All lines below containing "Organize" are to be listed.

──────── THE DATA

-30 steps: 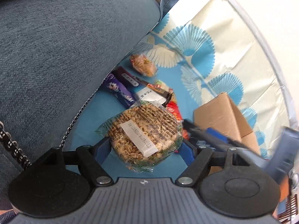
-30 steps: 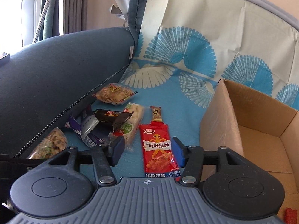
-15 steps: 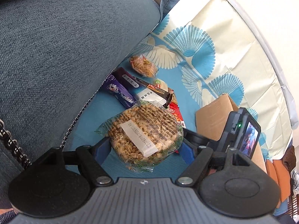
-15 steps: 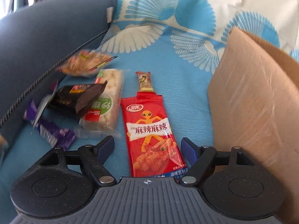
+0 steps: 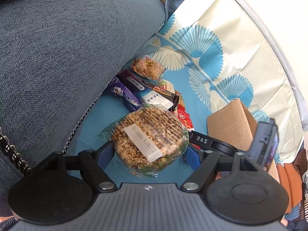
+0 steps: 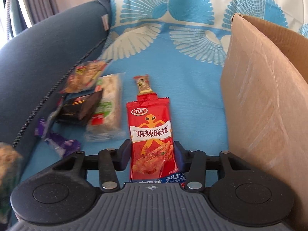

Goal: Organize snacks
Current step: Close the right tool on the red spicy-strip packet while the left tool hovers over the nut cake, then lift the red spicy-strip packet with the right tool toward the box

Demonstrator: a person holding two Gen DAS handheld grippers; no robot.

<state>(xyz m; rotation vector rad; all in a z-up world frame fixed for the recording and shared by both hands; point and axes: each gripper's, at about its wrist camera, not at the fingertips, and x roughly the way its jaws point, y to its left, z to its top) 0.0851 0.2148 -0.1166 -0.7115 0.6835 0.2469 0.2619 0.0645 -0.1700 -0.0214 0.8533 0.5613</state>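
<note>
R tool (image 6: 152, 155) is closing its jaws round the lower part of a red spicy-strip packet (image 6: 151, 134), blue pads just at the packet's edges; the packet lies flat on the blue patterned sofa cover (image 6: 192, 88), long axis pointing away from the tool. A small brown-red candy (image 6: 143, 84) sits just past the packet's far end. To the packet's left: a white-green cracker pack (image 6: 107, 104), a black wrapper (image 6: 82, 108) overlapping it, a purple wrapper (image 6: 57, 140) nearer the tool, and a clear bag of orange crackers (image 6: 86, 76) against the blue sofa cushion (image 6: 48, 44). Cardboard box (image 6: 265, 100) stands open just right of the tool. L tool (image 5: 148, 152) stands wide, clamped on a round puffed-grain cake (image 5: 149, 136) in clear wrap w/ white label, held above the cover. Same snack pile shows beyond it, box to the right.
</note>
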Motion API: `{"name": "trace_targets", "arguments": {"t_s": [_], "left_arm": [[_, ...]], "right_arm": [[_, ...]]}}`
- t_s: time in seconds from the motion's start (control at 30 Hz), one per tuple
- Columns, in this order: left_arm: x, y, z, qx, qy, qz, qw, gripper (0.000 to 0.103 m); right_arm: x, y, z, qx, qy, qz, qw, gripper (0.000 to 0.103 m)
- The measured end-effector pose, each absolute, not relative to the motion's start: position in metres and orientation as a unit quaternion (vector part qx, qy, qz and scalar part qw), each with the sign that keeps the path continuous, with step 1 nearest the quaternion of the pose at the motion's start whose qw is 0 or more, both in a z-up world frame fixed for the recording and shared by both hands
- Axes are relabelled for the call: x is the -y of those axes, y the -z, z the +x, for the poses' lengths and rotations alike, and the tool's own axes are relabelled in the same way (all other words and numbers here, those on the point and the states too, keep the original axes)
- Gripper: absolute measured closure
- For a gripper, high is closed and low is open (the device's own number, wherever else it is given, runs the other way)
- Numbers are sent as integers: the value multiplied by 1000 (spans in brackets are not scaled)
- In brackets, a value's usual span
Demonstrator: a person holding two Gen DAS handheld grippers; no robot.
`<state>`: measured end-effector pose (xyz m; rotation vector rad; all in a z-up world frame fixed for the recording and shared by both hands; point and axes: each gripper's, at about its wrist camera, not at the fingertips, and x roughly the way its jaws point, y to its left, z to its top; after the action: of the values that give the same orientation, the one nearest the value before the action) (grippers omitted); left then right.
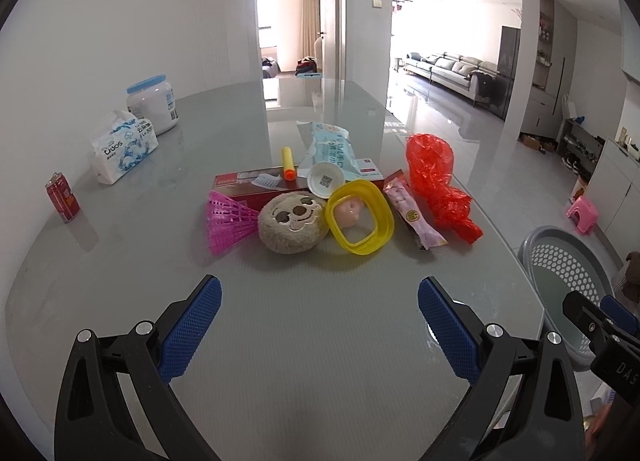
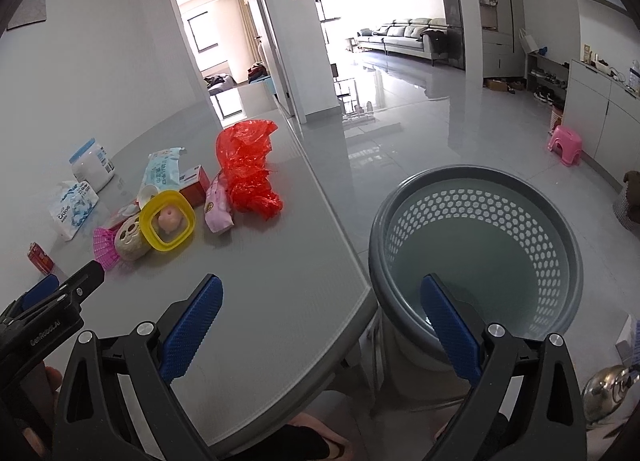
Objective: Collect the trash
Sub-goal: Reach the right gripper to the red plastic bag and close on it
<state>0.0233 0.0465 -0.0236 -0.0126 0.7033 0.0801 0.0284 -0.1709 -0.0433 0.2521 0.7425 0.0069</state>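
Observation:
A pile lies mid-table: a crumpled red plastic bag (image 1: 434, 177), a pink snack wrapper (image 1: 412, 213), a blue-white wipes pack (image 1: 330, 151), a white cup (image 1: 325, 180), a yellow ring lid (image 1: 359, 216), a plush sloth head (image 1: 291, 223), a pink shuttlecock (image 1: 228, 221) and a red box (image 1: 256, 185). My left gripper (image 1: 320, 325) is open and empty, short of the pile. My right gripper (image 2: 320, 325) is open and empty over the table's right edge, next to the grey perforated bin (image 2: 476, 245). The red bag also shows in the right wrist view (image 2: 248, 169).
A red can (image 1: 62, 197), a tissue pack (image 1: 122, 147) and a white jar with a blue lid (image 1: 154, 103) stand at the table's left. The bin (image 1: 568, 281) stands on the floor off the table's right edge. A pink stool (image 2: 566, 143) is further off.

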Motion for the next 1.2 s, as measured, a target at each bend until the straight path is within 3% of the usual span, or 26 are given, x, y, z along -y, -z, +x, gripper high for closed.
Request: {"name": "trace_targets", "arguments": {"t_s": [1.13,1.17,1.2], "left_arm": [[-115,47,91,-369,-90,-29,925,6],[-115,48,91,-370,-89,-30,924,6],[-114,48,92,-370,-87,-28,924,6]], "right_arm": [[97,79,227,-427,-21,23,904,10],[95,80,229,-427,-22,22,904,11],[93,81,231,-428,-23,20,904,19]]}}
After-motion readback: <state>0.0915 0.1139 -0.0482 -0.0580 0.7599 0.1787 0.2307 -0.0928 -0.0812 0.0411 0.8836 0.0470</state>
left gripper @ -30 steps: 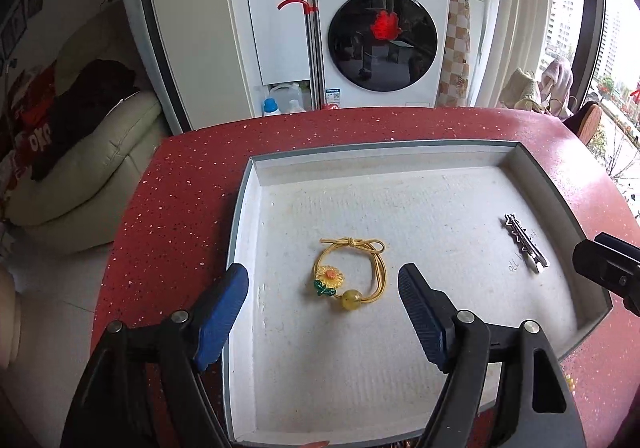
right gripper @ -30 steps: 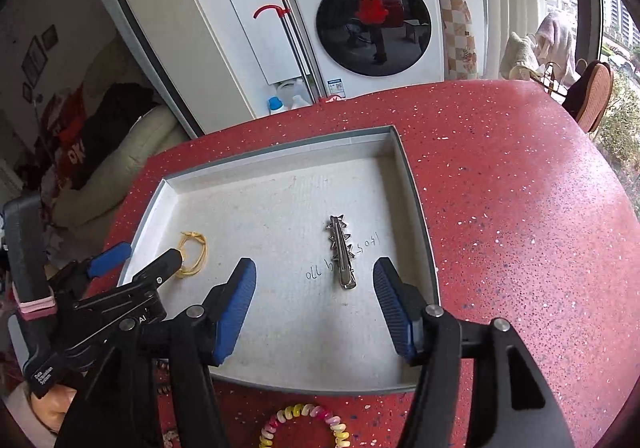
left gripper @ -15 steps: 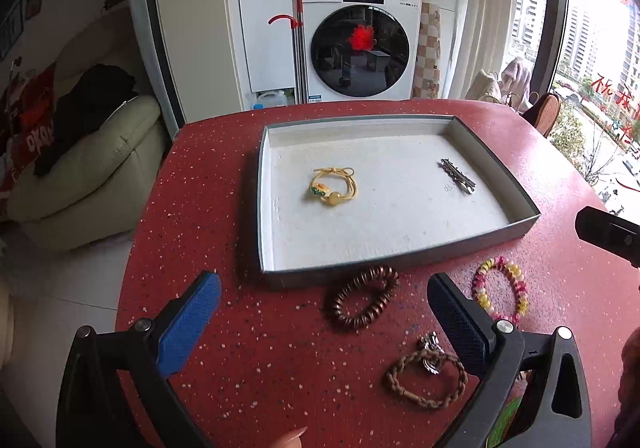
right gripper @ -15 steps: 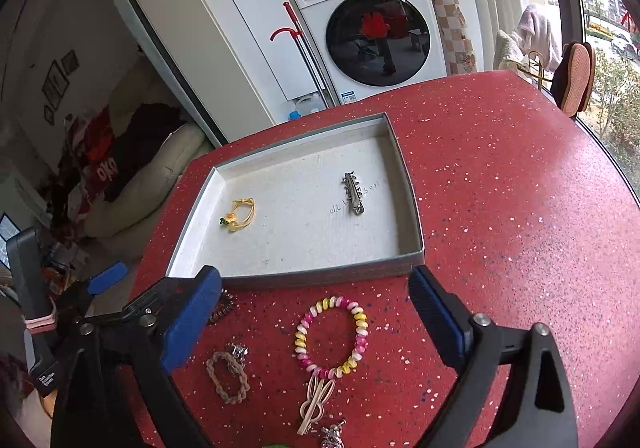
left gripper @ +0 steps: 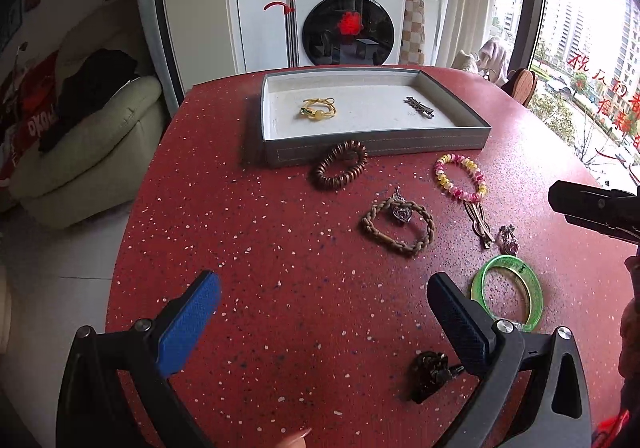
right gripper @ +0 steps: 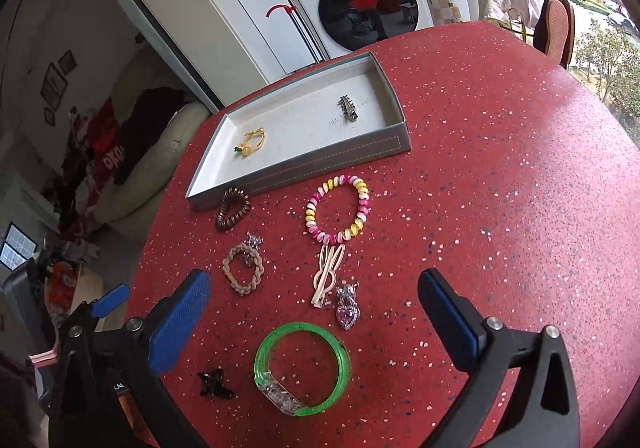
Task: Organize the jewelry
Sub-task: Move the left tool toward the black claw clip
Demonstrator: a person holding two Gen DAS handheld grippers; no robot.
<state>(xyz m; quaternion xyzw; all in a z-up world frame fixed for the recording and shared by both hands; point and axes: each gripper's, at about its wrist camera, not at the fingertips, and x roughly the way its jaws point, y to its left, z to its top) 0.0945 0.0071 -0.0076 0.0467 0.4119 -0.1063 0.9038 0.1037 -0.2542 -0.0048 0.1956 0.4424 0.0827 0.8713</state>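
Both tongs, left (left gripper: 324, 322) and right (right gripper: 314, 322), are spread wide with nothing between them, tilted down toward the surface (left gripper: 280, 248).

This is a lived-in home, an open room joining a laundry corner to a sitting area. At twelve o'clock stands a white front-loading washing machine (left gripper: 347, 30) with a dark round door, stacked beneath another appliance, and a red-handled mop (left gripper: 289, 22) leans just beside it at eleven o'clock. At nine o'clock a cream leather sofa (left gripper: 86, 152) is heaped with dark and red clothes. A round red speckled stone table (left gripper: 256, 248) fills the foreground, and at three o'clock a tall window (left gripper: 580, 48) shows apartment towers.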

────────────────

RESULT>
Goal: Organize snacks
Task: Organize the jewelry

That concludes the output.